# Which Gheenoe should i consider buying? 13 or 15?



## fishgitr (Feb 18, 2008)

Ive fished a 13 and had plenty of room for just me. But adding a person means more gear and more room used. I have a classic gheenoe and love it but dont think a 6hp would do much good on it. If its just you that fishes most of the time a 13 would be fine if you and another person most of the time go ahead with the 15.


----------



## Flyline (Mar 3, 2008)

6hp motor will be perfect for NMZ highsider...more room than 13'ft 






































I have a green 07' NMZ highersider with 9.9/15hp tuner yami and also I have a 6hp evinrude planes out perfect for my NMZ with TSG trim Tabs myself and fishing gear.


----------



## paint it black (Nov 3, 2007)

My buddy had a 13footer with a 5hp merc and 3 of use to fish out of it comfortably. It wasn't very fast, but it worked. And it didn't plane out with just one passenger. But with three people aboard, on a windy day the person upfront gets really splashed(which was me most of the time....lol). I'm a big fan of the wide transom.


----------



## reelriot (Jan 28, 2008)

Its really personal preference. I would try to find someone to take you for a ride on each boat.  See which one you like more on the water.  I have a nmz(15'4 with decks) and a 9.9 4-stroke and i can run about 24 and plane out very easy.  Never tried with anything less though.  Whitesnook knows what he is talking about and says a 6hp will plane out with trim tabs.  I would believe him.  The nmz will give you plenty of room for 2 people and both can stand and fish comfortably all day.  
Just my $.02 spend em how ya wanna 

Tucker


----------



## Brett (Jul 16, 2008)

Test ride!
Test ride!
Test ride!

Sorry, Too much epoxy work today.
I'll be quiet now.


----------



## Flyline (Mar 3, 2008)

> Test ride!
> Test ride!
> Test ride!
> 
> ...


 ;D ;D ;D

JohnJ,

if u locally in Orlando....PM me and I will give u a test ride with my NMZ with 15hp then it's not gotta hurt to see it for yourself to test it out!


----------



## choppercity47 (Jul 30, 2007)

i have the 13' with a 4hp on it, i love the wider transom, i don't like the canoe look at all, i was told by an outboard dealer that my boat will run wot at 14MPH (with 4 stroke tohatsu 6hp) which is very fast for a little boat. Thats with about roughly 500lbs all together boat motor gear and 2 people. 
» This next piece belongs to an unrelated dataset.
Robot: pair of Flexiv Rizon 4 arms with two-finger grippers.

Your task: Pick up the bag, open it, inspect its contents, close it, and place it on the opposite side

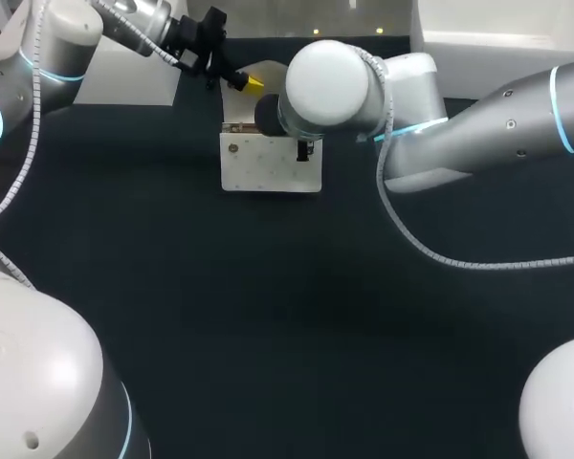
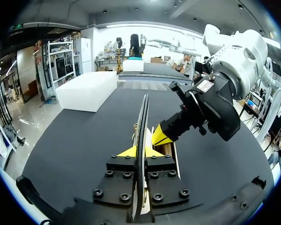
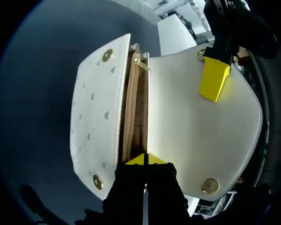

if you want more to take more than 2 people get the 15'4


----------



## islander1225 (Jun 15, 2008)

I would look at the classics they are very stable and can handle a larger motor i mean shoot you could prob find a super deal on a classic with motor and trailer and then sell your 6hp outright i had a 13 and with two people and gear and a 6hp on it it would not plane. 


Alex


----------



## islander1225 (Jun 15, 2008)

And here is one of those super deals.


http://orlando.craigslist.org/boa/825648424.html


Alex


----------



## Tom_C (Dec 10, 2006)

This weekend is the 2008 Gheenoe Rally at Long Point park, it's 1.5 miles north of Sebastian Inlet. If you want to see 40 to 50 gheenoe at the same place try to make it Saturday.

http://www.customgheenoe.com/forum/viewtopic.php?t=5563


----------



## deerfly (Mar 10, 2007)

ditto on going to the rally. 

ftr, i used to have a hi-sider and it ran 12-14mph with me and either of my kids plus camping gear with a 5hp Mariner. I think the longer keel helps the 15'r stay on track better poling too. If it were me I'd go for the 15.


----------



## Guest (Oct 7, 2008)

> ditto on going to the rally.
> 
> ftr, i used to have a hi-sider and it ran 12-14mph with me and either of my kids plus camping gear with a 5hp Mariner. I think the longer keel helps the 15'r stay on track better poling too. If it were me I'd go for the 15.


Yep


----------



## dphil33843 (Oct 1, 2008)

I have a 13 which I had a 9.9 on and it was a lot of fun super stable but I am fixin to upgrade to a classic altho I think ima keep the 13 around


----------